**Data below**
****
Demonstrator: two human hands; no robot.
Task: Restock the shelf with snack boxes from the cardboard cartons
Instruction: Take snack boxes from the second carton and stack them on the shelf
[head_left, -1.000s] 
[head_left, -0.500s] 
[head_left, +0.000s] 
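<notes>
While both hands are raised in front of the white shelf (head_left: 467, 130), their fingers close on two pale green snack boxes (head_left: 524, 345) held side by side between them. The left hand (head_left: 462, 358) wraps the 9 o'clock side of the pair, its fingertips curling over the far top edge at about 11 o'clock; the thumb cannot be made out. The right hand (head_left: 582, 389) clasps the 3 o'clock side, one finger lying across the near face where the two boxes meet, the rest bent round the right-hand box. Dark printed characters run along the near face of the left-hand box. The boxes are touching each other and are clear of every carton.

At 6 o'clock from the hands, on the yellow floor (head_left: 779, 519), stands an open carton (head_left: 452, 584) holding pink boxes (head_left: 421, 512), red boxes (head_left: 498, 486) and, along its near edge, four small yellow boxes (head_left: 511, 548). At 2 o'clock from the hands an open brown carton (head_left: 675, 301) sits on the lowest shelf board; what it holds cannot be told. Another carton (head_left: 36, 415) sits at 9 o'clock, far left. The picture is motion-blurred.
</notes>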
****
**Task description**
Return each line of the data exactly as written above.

**Problem solution**
Demonstrator: two human hands; no robot.
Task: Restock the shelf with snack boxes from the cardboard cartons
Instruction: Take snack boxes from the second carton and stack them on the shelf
[head_left, -1.000s] 
[head_left, -0.500s] 
[head_left, +0.000s] 
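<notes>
While both hands are raised in front of the white shelf (head_left: 467, 130), their fingers close on two pale green snack boxes (head_left: 524, 345) held side by side between them. The left hand (head_left: 462, 358) wraps the 9 o'clock side of the pair, its fingertips curling over the far top edge at about 11 o'clock; the thumb cannot be made out. The right hand (head_left: 582, 389) clasps the 3 o'clock side, one finger lying across the near face where the two boxes meet, the rest bent round the right-hand box. Dark printed characters run along the near face of the left-hand box. The boxes are touching each other and are clear of every carton.

At 6 o'clock from the hands, on the yellow floor (head_left: 779, 519), stands an open carton (head_left: 452, 584) holding pink boxes (head_left: 421, 512), red boxes (head_left: 498, 486) and, along its near edge, four small yellow boxes (head_left: 511, 548). At 2 o'clock from the hands an open brown carton (head_left: 675, 301) sits on the lowest shelf board; what it holds cannot be told. Another carton (head_left: 36, 415) sits at 9 o'clock, far left. The picture is motion-blurred.
</notes>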

That brings the answer to completion.